• To do:
All of the data below is to be output exactly as written.
Data shown section start
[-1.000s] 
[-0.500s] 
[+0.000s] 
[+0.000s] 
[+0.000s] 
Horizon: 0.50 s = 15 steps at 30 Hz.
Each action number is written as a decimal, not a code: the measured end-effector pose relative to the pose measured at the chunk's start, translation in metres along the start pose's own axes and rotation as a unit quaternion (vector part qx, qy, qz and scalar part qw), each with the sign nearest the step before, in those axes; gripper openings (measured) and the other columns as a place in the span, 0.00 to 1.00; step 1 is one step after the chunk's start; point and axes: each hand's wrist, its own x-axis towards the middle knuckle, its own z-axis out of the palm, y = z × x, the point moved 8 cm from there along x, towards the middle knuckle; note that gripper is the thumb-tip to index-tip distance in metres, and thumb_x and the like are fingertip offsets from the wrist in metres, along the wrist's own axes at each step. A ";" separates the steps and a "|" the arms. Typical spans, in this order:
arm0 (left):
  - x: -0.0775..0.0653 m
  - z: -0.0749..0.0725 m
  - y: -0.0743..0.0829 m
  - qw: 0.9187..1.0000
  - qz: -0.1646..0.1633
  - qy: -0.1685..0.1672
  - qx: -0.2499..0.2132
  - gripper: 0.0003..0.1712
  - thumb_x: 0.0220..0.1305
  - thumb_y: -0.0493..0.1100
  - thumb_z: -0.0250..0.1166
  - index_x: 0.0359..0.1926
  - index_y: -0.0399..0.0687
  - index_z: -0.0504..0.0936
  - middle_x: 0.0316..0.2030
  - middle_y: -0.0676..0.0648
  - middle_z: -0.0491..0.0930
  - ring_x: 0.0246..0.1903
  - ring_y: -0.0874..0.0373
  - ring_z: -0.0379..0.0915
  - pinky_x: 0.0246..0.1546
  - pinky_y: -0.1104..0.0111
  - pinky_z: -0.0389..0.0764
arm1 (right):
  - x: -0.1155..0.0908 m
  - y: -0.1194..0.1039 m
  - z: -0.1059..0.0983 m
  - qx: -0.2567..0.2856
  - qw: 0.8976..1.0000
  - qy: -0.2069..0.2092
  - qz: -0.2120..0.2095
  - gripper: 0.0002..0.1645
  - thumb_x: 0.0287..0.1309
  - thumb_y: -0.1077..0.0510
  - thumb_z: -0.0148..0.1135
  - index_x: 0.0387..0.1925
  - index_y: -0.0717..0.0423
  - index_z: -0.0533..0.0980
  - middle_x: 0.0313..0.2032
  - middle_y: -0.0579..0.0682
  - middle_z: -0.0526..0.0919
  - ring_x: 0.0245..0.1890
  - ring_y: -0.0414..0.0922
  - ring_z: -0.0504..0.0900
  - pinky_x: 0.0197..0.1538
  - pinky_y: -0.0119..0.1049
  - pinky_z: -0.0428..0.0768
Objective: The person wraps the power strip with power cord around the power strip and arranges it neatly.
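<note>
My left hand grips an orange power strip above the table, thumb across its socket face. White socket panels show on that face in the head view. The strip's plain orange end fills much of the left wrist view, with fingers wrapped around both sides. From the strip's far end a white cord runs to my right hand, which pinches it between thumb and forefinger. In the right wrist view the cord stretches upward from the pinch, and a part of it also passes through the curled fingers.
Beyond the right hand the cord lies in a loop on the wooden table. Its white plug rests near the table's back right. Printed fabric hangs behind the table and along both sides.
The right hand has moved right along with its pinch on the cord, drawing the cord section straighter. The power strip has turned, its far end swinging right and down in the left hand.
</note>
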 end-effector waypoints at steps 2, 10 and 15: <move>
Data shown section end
• Reply:
[-1.000s] 
[-0.500s] 
[+0.000s] 
[+0.000s] 
[+0.000s] 
Horizon: 0.50 s = 15 steps at 30 Hz.
Each action number is written as a decimal, not a code: the measured end-effector pose relative to the pose measured at the chunk's start, translation in metres along the start pose's own axes and rotation as a unit quaternion (vector part qx, qy, qz and scalar part qw), each with the sign nearest the step before, in those axes; gripper openings (measured) and the other columns as a place in the span, 0.00 to 1.00; step 1 is one step after the chunk's start; point and axes: each hand's wrist, its own x-axis towards the middle knuckle, its own z-axis out of the palm, y = z × x, the point moved 8 cm from there along x, towards the middle knuckle; note that gripper is the thumb-tip to index-tip distance in metres, and thumb_x and the like are fingertip offsets from the wrist in metres, along the wrist's own axes at each step. A ";" separates the steps and a "|" the arms. Typical spans, in this order:
arm0 (left):
  - x: -0.0775..0.0653 m
  - z: -0.0749..0.0725 m
  - y: -0.0743..0.0829 m
  - qw: 0.9187..1.0000
  - qz: -0.1646..0.1633
  - qy: -0.1685..0.1672
  - qx: -0.2499..0.2132
  - gripper: 0.0003..0.1712
  - thumb_x: 0.0220..0.1305
  - thumb_y: -0.0493..0.1100
  - thumb_z: -0.0250..0.1166
  - index_x: 0.0359..0.1926
  - index_y: -0.0399..0.0687
  - index_z: -0.0504..0.0936
  - middle_x: 0.0316..0.2030
  - middle_y: -0.0676..0.0648
  - middle_z: -0.0491..0.0930
  - ring_x: 0.0246..0.1903
  - ring_y: -0.0874..0.0373
  - ring_z: -0.0379..0.0915
  - pinky_x: 0.0246..0.1546
  - pinky_y: -0.1104..0.0111
  - pinky_z: -0.0389..0.0764
arm1 (right):
  - x: -0.1155..0.0908 m
  - y: -0.1194..0.1039 m
  - z: -0.1059..0.0983 m
  - qx: -0.2567..0.2856
  - qw: 0.8976..1.0000
  - qy: -0.2069..0.2092
  - qz: -0.2120..0.2095
  - gripper: 0.0002..0.1645
  - thumb_x: 0.0287..0.1309
  - thumb_y: -0.1077..0.0510
  - thumb_z: -0.0148..0.1135
  - index_x: 0.0387..0.1925
  - index_y: -0.0717..0.0423
  - index_z: -0.0533..0.0980
  - middle_x: 0.0313..0.2032
  - middle_y: -0.0579..0.0682
  - middle_z: -0.0526..0.0919
  - ring_x: 0.0245..0.1890
  - ring_y: -0.0414..0.0922
  - ring_z: -0.0504..0.0900
  - pinky_x: 0.0197..0.1538
  - pinky_y: -0.0119..0.1049
  - pinky_z: -0.0428..0.0768
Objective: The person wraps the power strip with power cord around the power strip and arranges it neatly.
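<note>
My left hand grips an orange power strip above the table, thumb across its socket face. White socket panels show on that face in the head view. The strip's plain orange end fills much of the left wrist view, with fingers wrapped around both sides. From the strip's far end a white cord runs to my right hand, which pinches it between thumb and forefinger. In the right wrist view the cord stretches upward from the pinch, and a part of it also passes through the curled fingers.
Beyond the right hand the cord lies in a loop on the wooden table. Its white plug rests near the table's back right. Printed fabric hangs behind the table and along both sides.
The right hand has moved right along with its pinch on the cord, drawing the cord section straighter. The power strip has turned, its far end swinging right and down in the left hand.
</note>
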 end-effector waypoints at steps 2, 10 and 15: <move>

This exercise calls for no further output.